(Editor’s note: No, Green Jews are not Jews from Mars. But they are Jews who, through their work, lifestyles or advocacy, contribute to a cleaner, healthier environment. The Chronicle begins a recurring series profiling Green Jews living in western Pennsylvania and West Virginia.)
WHEELING, W.Va. — Before answering questions at his home, Melvin Finstein pointed to a trash can in his kitchen.
To put it as simply as possible, the job of this 78-year-old professor emeritus from Rutgers University is to divert as much solid waste as he can from ending up there.
Finstein is the president and CEO of American Anaerobic Digestion, Inc. (AAD) — a company that provides “cost-effective, publicly acceptable facilities to recover both materials and energy,” according to its Web site.
In other words, it promotes construction of facilities that separate out recyclable metals, paper and glass before it enters the landfill while turning easily biodegradable material into methane and using it for energy.
It’s the last part of that equation that’s so significant. Organic material in landfills already breaks down into methane — a potent greenhouse gas — and is released into the atmosphere. The system AAD promotes would capture the methane and channel it for energy instead.
Finstein, who lectured at Rutgers on pollution microbiology and solid waste research and treatment, is the first to say this is “esoteric” material.
“None of this stuff is simple,” said Finstein, who lives in Wheeling and is a member of Temple Shalom. “We’ve just scratched the surface.”
But the technology exists, and it works, he said. The more widely employed it is, the less garbage that winds up in the landfill.
AAD promotes a method of separating recyclables and trapping methane known as the Induced Blanket Reactor method. IBR, as it’s also known, breaks down organic matter and produces methane gas, without the use of oxygen.

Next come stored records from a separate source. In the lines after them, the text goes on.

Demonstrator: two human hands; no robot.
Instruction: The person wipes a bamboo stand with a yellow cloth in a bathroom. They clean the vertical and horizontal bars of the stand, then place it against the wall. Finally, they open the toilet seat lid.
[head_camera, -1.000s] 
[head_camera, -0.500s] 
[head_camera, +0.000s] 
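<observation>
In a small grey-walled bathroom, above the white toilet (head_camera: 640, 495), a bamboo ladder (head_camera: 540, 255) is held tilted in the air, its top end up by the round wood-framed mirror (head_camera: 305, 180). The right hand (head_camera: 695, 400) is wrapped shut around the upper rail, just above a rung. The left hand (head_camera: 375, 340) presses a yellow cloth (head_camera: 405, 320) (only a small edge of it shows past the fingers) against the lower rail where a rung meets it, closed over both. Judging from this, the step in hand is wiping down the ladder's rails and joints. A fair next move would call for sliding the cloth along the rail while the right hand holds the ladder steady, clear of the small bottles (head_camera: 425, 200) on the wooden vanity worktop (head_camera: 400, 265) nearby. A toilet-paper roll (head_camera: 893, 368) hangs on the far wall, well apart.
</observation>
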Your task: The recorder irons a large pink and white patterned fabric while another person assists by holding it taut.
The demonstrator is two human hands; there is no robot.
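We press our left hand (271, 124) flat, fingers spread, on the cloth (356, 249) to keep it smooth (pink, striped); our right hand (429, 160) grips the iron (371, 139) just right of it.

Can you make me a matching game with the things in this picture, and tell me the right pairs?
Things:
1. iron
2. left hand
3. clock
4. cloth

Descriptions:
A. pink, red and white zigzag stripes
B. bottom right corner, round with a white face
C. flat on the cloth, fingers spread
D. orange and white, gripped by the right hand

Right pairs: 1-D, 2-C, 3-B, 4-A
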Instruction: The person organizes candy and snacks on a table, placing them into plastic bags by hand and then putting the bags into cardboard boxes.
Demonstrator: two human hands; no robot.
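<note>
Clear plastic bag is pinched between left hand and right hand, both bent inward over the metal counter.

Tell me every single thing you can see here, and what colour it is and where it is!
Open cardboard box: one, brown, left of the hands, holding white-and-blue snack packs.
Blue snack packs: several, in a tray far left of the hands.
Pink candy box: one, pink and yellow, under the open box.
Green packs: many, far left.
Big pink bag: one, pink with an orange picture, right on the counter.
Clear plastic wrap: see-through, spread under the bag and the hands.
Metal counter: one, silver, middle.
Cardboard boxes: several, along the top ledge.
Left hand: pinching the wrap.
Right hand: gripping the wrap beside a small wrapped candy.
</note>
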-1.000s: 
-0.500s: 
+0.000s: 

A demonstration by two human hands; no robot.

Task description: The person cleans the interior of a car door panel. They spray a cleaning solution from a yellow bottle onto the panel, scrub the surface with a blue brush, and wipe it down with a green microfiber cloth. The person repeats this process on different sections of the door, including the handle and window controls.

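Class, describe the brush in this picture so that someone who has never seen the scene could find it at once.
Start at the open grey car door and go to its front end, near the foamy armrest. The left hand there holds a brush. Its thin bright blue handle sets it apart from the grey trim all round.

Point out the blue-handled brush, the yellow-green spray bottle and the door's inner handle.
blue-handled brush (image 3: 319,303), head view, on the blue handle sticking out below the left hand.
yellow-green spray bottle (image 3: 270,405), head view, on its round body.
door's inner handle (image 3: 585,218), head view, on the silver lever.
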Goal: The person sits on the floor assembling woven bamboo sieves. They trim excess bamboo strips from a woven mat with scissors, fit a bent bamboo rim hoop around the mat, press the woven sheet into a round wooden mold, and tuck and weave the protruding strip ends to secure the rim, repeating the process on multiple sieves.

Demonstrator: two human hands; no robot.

Electricity can be made from the product.
An IBR system consists of above ground tanks with associated pumps, valves, piping, gas collection system and controls, sometimes placed in a well-insulated building.
“We can provide feasibility plans, preliminary
designs, waste reuse surveys, waste assessment analyses, permitting services, complete process designs, equipment, project management, construction coordination, startup, commissioning and staff training to take projects from green field through operation,” Finstein said.
The potential for such a process is great. In the United States alone, the average American generates 5 pounds per person per day of municipal solid waste, Finstein said. Of that, two-thirds is organic material.
“That’s a lot of paper, pizza boxes and food waste,” he said.
Despite its potential, IBR, and other existing processes for trapping and converting methane to energy face a major hurdle — cost.
Tipping fees at American landfills are cheap, he said, meaning it still makes more economic sense to back a garbage truck up to a landfill rather than build the apparatus to produce methane energy.
“Even though you produce energy and pull out recyclables (with IBR),” he said, “You can’t do it for $27 a ton.
So Finstein is busy promoting the technology. He lectures on the subject, and he has begun writing a book.
“The interest is simply going through the roof,” he said, “and few people understand the fundamentals — very few — so I think it’s time to write a book.”
He does think the future for methane-generated energy is bright. “It has to be,” he said. “I may not live to see it, but it has to go this way.”